== What the task requires ==
Verbatim, and with nothing else, reproduce the data below from its first line through the line containing "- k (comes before".

──────────

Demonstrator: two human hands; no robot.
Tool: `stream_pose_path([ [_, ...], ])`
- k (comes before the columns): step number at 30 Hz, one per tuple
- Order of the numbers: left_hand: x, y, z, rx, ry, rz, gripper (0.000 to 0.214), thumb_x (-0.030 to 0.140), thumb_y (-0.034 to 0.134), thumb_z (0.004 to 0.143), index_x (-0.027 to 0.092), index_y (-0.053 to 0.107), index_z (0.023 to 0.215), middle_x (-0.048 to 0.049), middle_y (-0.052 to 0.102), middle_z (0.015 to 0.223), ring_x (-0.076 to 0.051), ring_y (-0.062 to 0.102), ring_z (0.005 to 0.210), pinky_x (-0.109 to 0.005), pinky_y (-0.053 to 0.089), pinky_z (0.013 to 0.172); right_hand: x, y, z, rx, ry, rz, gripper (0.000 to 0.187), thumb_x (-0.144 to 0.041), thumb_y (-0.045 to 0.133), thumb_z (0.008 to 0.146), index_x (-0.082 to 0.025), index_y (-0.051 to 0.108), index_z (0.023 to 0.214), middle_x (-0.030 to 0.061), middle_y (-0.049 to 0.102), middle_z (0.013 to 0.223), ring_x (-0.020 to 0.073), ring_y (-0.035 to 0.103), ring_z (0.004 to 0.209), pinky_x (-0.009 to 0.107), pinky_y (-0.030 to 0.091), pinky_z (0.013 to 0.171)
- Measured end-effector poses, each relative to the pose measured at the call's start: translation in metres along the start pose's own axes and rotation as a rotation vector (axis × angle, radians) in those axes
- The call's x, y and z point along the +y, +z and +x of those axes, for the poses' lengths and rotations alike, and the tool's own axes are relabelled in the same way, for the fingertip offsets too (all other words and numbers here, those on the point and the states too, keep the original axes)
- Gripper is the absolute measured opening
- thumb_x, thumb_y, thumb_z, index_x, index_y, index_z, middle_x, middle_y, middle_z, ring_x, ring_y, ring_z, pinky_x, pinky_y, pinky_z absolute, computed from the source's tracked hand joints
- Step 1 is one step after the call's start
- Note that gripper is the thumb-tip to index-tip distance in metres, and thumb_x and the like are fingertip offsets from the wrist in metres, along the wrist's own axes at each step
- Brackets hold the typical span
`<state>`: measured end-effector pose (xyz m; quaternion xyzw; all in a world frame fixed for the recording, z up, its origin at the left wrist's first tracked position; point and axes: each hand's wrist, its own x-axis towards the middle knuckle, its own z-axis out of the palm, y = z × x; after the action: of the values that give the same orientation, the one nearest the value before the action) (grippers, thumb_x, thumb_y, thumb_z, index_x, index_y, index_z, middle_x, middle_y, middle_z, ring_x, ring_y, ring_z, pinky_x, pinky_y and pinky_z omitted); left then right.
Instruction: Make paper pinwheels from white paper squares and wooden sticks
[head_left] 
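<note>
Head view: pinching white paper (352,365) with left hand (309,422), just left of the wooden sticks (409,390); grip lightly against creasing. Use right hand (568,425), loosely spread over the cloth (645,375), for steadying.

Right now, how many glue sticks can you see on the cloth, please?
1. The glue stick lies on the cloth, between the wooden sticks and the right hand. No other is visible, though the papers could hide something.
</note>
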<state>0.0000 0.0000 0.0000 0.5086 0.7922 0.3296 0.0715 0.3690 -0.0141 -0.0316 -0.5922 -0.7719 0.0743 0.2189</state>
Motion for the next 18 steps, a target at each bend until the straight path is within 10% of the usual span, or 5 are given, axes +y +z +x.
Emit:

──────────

== Answer to this exercise ==
Demonstrator: two human hands; no robot.
Tool: `stream_pose_path([ [_, ...], ])`
- k (comes before the columns): step number at 30 Hz, one per tuple

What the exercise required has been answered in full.